*** Given material ***
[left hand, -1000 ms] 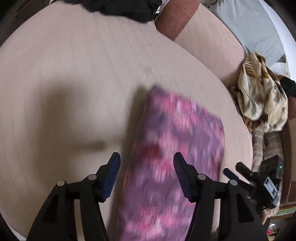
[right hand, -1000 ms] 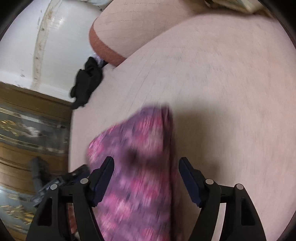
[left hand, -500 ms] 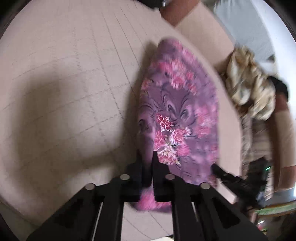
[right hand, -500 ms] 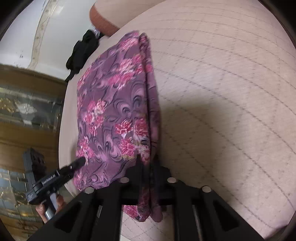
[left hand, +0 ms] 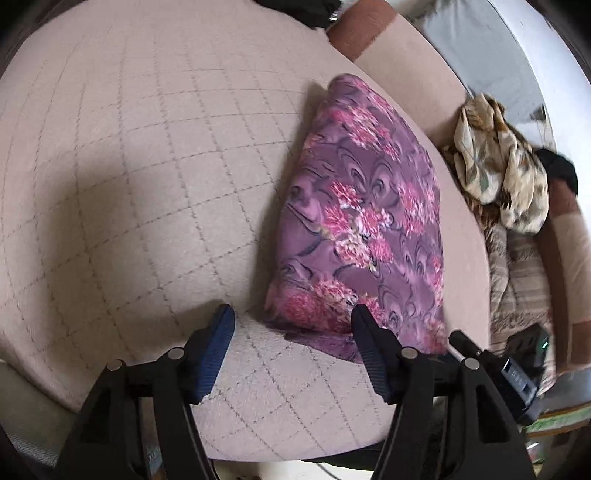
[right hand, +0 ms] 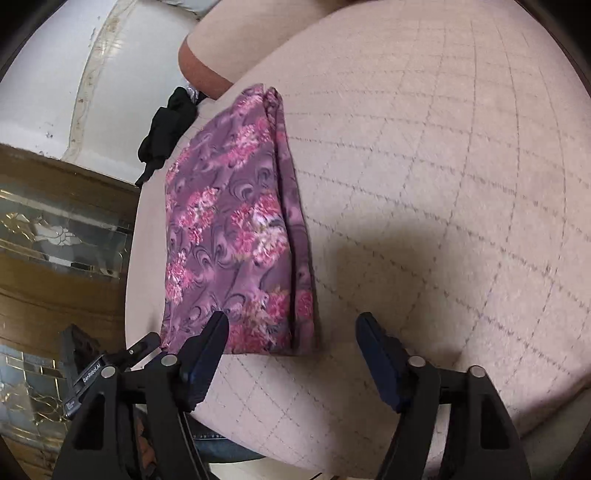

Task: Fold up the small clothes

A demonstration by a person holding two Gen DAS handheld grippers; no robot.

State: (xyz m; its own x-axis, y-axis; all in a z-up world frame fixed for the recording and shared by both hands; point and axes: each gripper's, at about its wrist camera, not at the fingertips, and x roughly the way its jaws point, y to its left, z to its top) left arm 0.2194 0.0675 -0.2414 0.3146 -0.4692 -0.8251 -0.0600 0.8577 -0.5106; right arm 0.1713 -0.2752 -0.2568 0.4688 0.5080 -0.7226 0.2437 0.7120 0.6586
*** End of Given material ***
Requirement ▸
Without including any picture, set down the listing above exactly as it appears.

Solution to the problem ▸
[left hand, -1000 ms] 
[right hand, -1000 ms] 
[left hand, -500 ms] 
[right hand, -500 ms] 
[left hand, +0 ms] 
[right hand, +0 ms] 

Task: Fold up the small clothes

A demonstration by a person holding two Gen DAS handheld grippers; no robot.

State: (xyz m; its own x-axis, y-axis; all in a z-up world frame fixed for the recording and shared by both hands; point and axes: each gripper's, at about its wrist camera, not at the fingertips, and x roughly the way its jaws point, y to its left, z to its top) left arm 0.2194 0.0675 -0.2414 0.3146 -0.4692 -0.8251 -0.0600 0.8577 -0.5106; right arm 0.1713 -0.2752 -0.2568 0.4688 0.5080 -0.7226 0.2437 0.7120 0.6586

No other output belongs to this answer.